Os ativos totais destes mesmos cinco bancos somaram R$ 8,3 trilhões, uma alta média de 14,5% em 12 meses. Os patrimônios líquidos juntos chegam a R$ 646,6, com alta média de 8,1% no período de abril de 2021 a março de 2022.

O aumento dos ganhos tem como um dos seus pilares o crescimento das carteiras de crédito, que somaram R$ 4,2 trilhões e alta média de 13,5%. Parte deste aumento tem reflexos no endividamento da população, já que a renda não acompanha as taxas de juros.

Outras fontes de lucros são as tarifas e serviços, que renderam R$ 36,2 bilhões, aos cinco bancos, apenas nos primeiros três meses de 2022.

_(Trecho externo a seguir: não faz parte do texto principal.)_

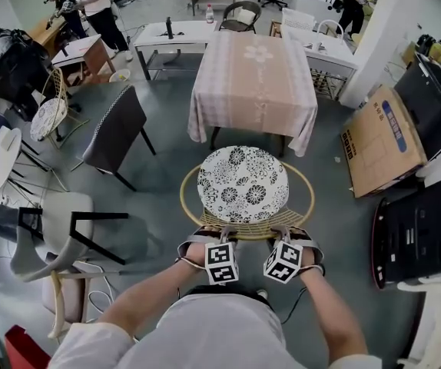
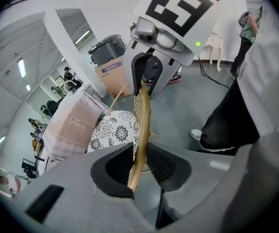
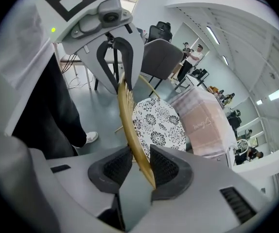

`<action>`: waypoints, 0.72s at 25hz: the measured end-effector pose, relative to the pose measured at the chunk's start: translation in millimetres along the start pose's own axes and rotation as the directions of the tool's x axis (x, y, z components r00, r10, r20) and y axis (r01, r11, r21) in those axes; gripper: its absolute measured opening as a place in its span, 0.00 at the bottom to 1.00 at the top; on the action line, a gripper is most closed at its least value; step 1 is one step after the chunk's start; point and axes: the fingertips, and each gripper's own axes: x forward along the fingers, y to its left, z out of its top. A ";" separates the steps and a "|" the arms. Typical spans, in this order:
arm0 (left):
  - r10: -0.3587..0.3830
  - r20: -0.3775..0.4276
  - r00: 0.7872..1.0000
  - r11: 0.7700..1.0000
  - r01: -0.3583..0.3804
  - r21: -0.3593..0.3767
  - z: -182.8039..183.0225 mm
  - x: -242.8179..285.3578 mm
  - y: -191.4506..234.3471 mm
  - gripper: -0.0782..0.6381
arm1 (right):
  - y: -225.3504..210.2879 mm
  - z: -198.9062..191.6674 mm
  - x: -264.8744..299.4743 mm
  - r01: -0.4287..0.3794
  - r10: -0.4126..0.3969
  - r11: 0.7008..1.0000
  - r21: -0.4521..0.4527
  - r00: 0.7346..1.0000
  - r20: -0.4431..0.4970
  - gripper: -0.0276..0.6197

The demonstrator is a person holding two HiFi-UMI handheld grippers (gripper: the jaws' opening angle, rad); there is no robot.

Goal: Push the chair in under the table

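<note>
So the chair (image 1: 243,183) sits dead centre in the head view, floral seat pointing at the table (image 1: 253,83) just above it. The seat's front edge is about level with the hem of the pink cloth, so it's not under yet. There's bare grey floor on both sides. The dark chair (image 1: 117,133) at upper left and the cardboard box (image 1: 382,141) at right both stand well apart from it, so the sideways room is decent.

On the left gripper (image 2: 140,163) the jaws are partway closed, with the rattan back rail (image 2: 142,115) running between the pads. Both pads look pressed on it, though the wide lens makes that a bit hard to swear to. The right gripper (image 3: 142,165) is the same deal, with a narrow gap and the rail pinched between its pads. In the head view the two sit close together at bottom centre, along the top of the rail.
</note>
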 end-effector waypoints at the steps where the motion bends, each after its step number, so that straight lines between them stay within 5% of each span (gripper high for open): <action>1: 0.004 -0.002 1.000 1.000 -0.004 -0.002 -0.9 1.1 4.2 0.23 | -3.4 1.2 1.8 0.003 -0.003 1.000 0.013 1.000 -0.006 0.19; 18: 0.021 -0.003 1.000 0.999 -0.021 -0.040 -15.4 11.9 50.0 0.25 | -39.4 19.7 20.0 0.049 -0.042 0.991 0.121 0.997 -0.064 0.20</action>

Apesar de tanta lucratividade, os bancos fecharam 1.011 agências físicas nos últimos 12 meses e novos formatos estão sendo implementados. Neste período, Bradesco e BB fecharam 2.609 postos de trabalho. Itaú, Santander e Caixa abriram 13.103 vagas, gerando o saldo positivo de 10.494 postos abertos. Vale ressaltar, que muitas das vagas abertas são no setor de tecnologia, o que não reflete na diminuição das filas e sobrecarga de trabalho nas agências.

N avaliação de Ana Georgina, os números mostram que os bancos têm todas as condições de garantir um reajuste de salários e os direitos dos bancários. O que não quer dizer que a campanha salarial será fácil.

Ela ressalta ainda a importância da campanha nacional dos bancários para o conjunto da classe trabalhadora. “O bancário é uma categoria paradigmática, cujas conquistas servem de exemplo para outras categorias, principalmente as que não têm tanta força de negociação. Por isso, a campanha de vocês vai muito além das conquistas econômicas que possam gerar”, concluiu.